Sharon Crandall looked at him and reached out to touch his shoulder. “Are you all right?”
“Yes. I’m fine.”
There was an awkward silence in the cockpit.
Linda heard a noise behind her and turned in her seat. She screamed.
Berry and Crandall looked back quickly.
Several groping hands crept through the door opening. A few hands wrapped around the edge and pulled.

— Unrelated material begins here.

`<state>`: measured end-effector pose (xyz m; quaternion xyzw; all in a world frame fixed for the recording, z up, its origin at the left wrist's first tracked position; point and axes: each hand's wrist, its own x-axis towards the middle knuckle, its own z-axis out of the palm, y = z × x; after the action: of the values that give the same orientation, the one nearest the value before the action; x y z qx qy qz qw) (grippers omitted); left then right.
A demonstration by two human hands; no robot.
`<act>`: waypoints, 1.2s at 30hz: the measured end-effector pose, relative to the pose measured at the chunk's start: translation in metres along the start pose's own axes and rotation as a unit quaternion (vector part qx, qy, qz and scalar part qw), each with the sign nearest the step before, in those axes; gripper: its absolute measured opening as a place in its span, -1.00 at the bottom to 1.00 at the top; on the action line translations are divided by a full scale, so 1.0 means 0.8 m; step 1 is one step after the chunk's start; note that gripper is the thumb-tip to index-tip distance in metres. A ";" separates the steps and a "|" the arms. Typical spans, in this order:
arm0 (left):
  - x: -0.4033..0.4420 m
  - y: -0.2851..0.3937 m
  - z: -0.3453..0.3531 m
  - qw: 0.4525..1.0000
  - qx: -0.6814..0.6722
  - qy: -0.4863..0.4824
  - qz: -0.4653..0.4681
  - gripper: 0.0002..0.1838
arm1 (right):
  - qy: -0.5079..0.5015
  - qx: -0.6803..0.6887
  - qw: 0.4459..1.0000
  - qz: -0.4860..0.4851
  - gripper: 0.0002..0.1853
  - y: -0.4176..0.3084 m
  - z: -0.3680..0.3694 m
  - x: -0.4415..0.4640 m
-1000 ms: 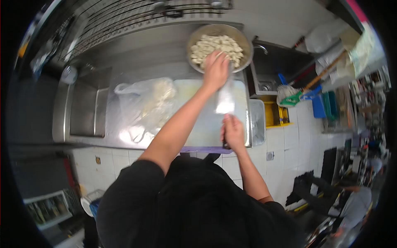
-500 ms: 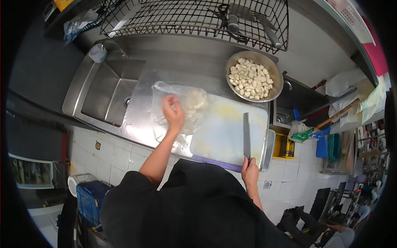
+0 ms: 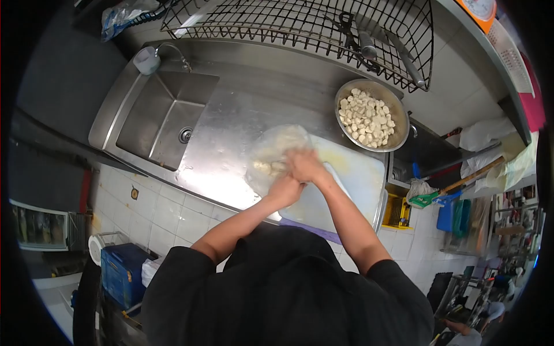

Crandall unbuckled her belt. “Damn it, you stirred them up again.” She rose out of her seat.
“Stay here. I’ll go.”
“No. I can handle it. Fly the plane.” She stepped to the bulkhead and took the fire extinguisher from its wall rack, then moved to the door and examined the length of panty hose. “You stretched it.”
Berry didn’t answer.
Crandall looked at the knot wrapped around the broken latch. The knot was secure, but the fiberglass door around the latch was cracked, and she couldn’t remember if it had been that way before. The rivets on the latch assembly seemed loose also. She looked up and saw faces and bodies at the opening, which was about six inches wide. She raised the fire extinguisher and pointed it directly at Dan McVary’s face. She pressed the trigger, and a rushing cloud of vapor blasted into the door opening. Excited squeals came from the other side of the door. Most of the hands disappeared. She raised the extinguisher and brought it down on one of the remaining hands, then struck out at the finger still gripping the door. She waited for a moment, then turned and replaced the extinguisher in its rack and sat down. “The door area around the latch is cracking.”
Berry nodded.
“The copilot… Dan McVary… seems to be instigating…”
“I know.” Berry wondered how a single obsession could take hold in that damaged a brain. How was he communicating his leadership to the others?
“The extinguisher feels like it’s nearly empty.”